Exercise brief → Work out how many lines in this listing hold the word "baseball", and give the number with nothing added.

Data extract →
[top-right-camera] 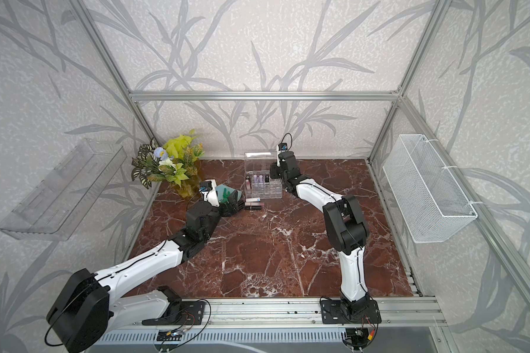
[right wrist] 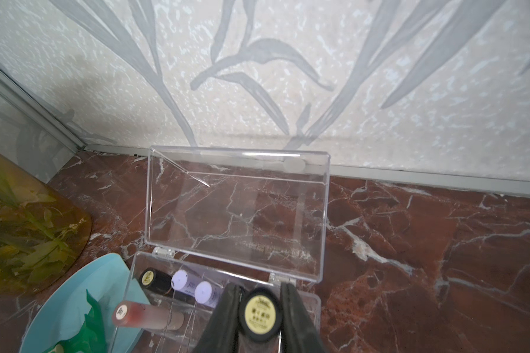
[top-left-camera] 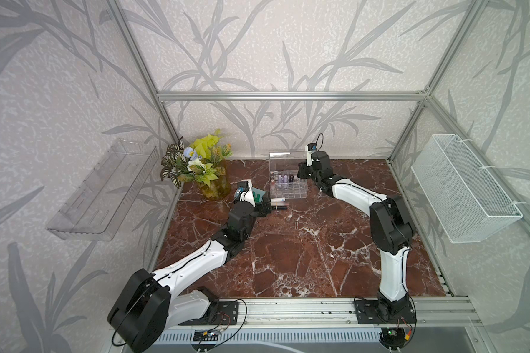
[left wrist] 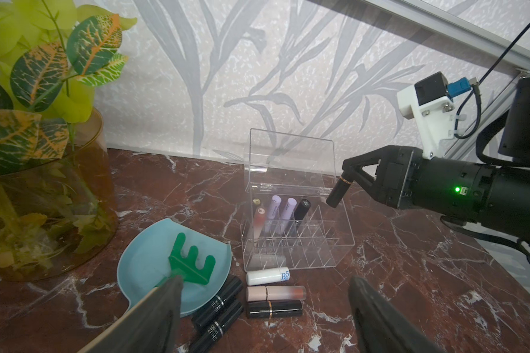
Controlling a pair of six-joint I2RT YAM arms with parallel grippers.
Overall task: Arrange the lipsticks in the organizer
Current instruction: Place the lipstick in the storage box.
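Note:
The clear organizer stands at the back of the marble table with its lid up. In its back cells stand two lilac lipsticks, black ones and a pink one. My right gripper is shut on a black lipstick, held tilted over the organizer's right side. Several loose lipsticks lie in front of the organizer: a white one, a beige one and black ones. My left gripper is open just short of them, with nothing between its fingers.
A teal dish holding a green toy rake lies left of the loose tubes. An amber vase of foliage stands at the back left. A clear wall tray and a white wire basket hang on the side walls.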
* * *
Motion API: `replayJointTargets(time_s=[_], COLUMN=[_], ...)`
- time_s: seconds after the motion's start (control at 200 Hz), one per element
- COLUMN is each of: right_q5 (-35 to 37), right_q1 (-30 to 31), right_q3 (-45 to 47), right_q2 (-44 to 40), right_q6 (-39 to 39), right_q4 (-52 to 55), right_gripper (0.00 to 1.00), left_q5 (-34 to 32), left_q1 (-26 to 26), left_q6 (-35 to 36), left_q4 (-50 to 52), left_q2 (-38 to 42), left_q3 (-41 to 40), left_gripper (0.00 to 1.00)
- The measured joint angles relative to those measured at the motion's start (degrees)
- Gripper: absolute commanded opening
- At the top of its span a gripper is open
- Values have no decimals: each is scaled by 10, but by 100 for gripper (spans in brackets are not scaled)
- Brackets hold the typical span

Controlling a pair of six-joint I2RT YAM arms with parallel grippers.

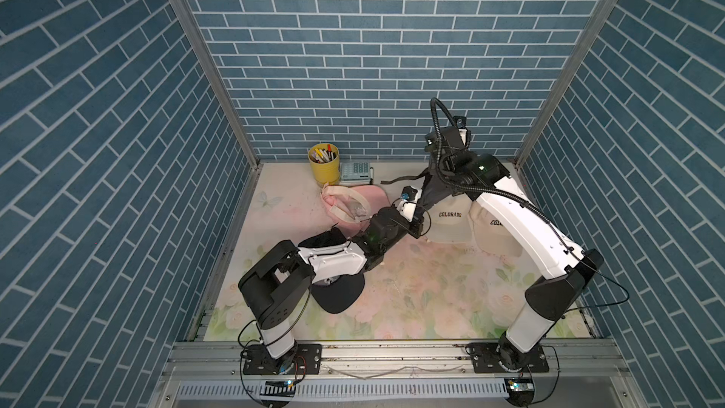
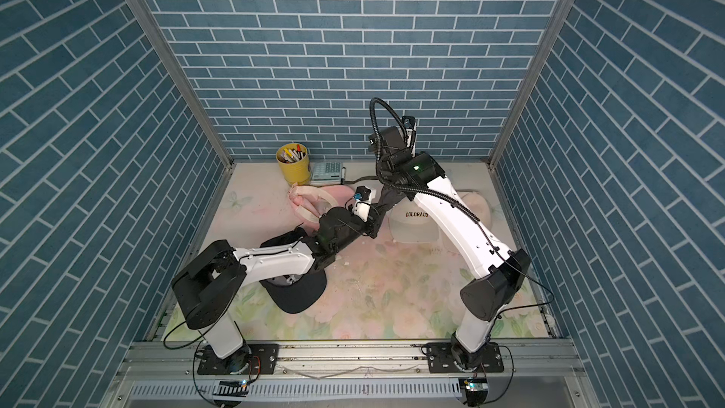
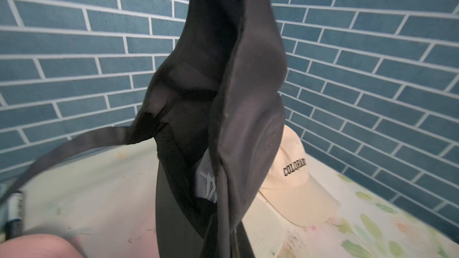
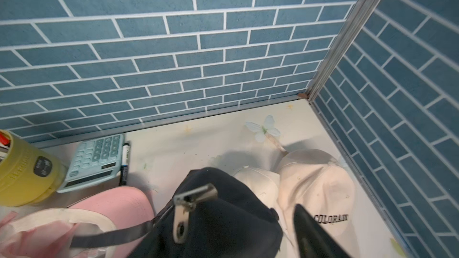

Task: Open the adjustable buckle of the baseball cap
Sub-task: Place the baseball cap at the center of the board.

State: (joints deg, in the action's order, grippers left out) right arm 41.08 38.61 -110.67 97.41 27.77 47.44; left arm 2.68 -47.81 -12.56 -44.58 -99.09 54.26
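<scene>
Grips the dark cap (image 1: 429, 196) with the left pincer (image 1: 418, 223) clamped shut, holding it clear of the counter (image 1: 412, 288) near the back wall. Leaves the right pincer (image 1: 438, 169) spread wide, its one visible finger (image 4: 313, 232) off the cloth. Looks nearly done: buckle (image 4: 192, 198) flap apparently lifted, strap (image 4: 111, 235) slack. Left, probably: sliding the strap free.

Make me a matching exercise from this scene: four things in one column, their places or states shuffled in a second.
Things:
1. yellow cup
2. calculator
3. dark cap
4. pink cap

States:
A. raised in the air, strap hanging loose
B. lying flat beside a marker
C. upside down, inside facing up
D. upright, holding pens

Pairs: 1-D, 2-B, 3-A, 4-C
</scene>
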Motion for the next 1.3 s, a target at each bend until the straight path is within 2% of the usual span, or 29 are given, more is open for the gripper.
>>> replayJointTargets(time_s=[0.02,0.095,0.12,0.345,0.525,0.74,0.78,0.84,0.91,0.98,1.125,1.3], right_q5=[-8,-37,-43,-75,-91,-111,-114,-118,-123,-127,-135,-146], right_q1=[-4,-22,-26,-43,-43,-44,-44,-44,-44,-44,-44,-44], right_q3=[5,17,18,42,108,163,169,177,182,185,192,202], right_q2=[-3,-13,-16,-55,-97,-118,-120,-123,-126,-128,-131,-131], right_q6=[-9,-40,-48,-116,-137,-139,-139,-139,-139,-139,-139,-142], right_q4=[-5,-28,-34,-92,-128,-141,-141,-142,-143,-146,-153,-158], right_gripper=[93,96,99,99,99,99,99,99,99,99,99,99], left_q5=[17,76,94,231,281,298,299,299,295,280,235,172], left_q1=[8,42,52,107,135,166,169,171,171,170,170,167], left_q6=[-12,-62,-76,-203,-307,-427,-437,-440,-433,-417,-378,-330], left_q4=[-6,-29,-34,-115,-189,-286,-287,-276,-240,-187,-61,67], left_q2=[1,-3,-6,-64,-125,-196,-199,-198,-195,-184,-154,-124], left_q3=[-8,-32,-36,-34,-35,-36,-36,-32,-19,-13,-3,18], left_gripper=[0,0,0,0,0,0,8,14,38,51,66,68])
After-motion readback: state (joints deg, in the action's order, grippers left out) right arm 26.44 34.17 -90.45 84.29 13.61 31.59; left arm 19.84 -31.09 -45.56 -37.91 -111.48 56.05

Exercise output → 2